Le chef de l'administration militaire de Kharkiv, Oleg Synegubov, a révélé les détails de la construction de fortifications dans la zone de responsabilité de l'OVA lors d'une conférence de presse le 17 mai. Il a été noté que la construction des fortifications n'est effectuée que sur la troisième ligne de défense, et que son point de départ peut varier de 10 à 30 km de la ligne de frontière ou de la zone de conflit, en fonction de la zone spécifique.
Sinegubov a expliqué que tous les projets relatifs à la construction de la troisième ligne de défense étaient élaborés par le ministère de la Défense. Ces projets comprennent la construction d'abris en béton, leur revêtement, ainsi que l'aménagement de voies de communication. Parallèlement, les ingénieurs militaires ont déterminé l'emplacement de ces ouvrages.

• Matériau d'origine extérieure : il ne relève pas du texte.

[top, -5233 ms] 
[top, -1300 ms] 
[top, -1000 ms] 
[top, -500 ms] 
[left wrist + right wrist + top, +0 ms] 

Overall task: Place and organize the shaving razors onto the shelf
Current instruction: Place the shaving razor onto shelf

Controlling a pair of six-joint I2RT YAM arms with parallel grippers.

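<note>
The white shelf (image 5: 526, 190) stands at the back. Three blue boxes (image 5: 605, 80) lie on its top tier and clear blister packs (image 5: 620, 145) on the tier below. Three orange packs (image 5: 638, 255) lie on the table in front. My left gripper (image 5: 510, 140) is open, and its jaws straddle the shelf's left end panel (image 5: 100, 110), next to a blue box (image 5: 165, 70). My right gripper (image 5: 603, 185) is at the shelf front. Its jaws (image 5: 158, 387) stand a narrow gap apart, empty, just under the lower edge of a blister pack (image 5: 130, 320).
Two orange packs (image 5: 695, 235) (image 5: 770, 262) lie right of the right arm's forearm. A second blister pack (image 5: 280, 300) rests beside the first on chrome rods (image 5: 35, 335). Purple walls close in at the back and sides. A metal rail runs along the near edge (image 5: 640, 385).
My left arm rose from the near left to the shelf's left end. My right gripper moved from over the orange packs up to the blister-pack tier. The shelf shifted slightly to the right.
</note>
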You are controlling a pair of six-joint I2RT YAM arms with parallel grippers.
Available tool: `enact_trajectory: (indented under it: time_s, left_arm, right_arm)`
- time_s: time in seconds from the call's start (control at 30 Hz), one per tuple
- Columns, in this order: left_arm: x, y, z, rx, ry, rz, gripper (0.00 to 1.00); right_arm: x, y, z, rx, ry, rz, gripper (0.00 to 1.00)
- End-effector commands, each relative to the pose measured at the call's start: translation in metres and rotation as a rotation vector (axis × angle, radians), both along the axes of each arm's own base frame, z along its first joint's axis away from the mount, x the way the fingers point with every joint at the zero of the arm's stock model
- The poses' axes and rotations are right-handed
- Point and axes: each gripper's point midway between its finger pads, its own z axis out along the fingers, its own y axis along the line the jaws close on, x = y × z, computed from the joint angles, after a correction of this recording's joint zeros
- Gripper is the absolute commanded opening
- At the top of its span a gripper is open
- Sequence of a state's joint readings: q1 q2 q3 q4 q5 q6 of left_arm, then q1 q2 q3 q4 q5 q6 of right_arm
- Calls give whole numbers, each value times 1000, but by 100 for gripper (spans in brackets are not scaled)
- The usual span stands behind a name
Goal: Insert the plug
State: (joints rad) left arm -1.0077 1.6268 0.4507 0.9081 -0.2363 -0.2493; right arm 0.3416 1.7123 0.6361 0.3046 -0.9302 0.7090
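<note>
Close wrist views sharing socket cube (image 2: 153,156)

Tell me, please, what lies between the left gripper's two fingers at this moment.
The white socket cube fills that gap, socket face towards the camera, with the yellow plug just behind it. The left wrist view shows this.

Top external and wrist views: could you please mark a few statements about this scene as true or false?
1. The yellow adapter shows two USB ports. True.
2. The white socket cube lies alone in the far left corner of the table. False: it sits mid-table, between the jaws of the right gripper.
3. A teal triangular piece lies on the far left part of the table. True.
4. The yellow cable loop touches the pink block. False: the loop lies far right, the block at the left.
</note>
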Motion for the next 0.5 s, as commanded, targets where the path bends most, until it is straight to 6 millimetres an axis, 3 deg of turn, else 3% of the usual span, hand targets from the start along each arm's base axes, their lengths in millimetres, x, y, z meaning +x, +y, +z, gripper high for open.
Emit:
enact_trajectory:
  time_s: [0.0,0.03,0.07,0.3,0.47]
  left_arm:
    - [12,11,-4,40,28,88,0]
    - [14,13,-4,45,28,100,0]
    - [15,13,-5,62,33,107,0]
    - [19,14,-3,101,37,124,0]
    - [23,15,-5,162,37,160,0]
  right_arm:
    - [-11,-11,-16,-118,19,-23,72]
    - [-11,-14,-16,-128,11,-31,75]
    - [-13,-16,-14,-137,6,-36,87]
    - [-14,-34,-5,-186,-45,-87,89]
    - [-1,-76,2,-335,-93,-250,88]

« L’administration militaire, ses représentants et le ministère refusent d’assumer la responsabilité de la construction des fortifications. Lorsque nous recevons des cartes et des schémas indiquant ce qui doit être construit et où, nous considérons cela comme une tâche technique, où le plus important est de respecter les délais. Cela devient alors notre responsabilité », a déclaré Sinegubov.
Selon lui, la construction des fortifications s'est déroulée dans trois directions : au nord de la région de Kharkiv, en direction de Soumy ; au nord-est, en direction de Vovchansky ; et à l'est, en direction de Kupyansk et de Lyman.
« Le nombre de fortifications a été clairement défini, y compris les points d'appui des sections et les lignes de barrières explosives. Leur composition n'est pas divulguée pour le moment, mais il est important de noter que cela concerne les première et deuxième lignes de défense, qui ne relèvent pas de notre responsabilité », a expliqué le chef de l'OVA.
Sinegubov reconnaît que, dans certains territoires, la construction de fortifications a été interrompue par les bombardements incessants des troupes russes. Ces installations devaient être remises à l'armée, mais cela est devenu impossible en raison des attaques constantes des occupants.
Il a également commenté des images apparues en ligne montrant des « dents de dragon » inutilisées à la périphérie du village de Liptsy.
« Les photos qui circulent sur Internet ne montrent que des restes de matériaux apportés par l'entrepreneur à la demande d'une des équipes en vue d'une installation ultérieure. Il est important de souligner que ces restes ne représentent que 0,4 % du volume total de travaux effectués sur ce type de clôture. Il s'agit donc d'un nombre de tétraèdres sans importance stratégique », a ajouté le directeur de l'OVA.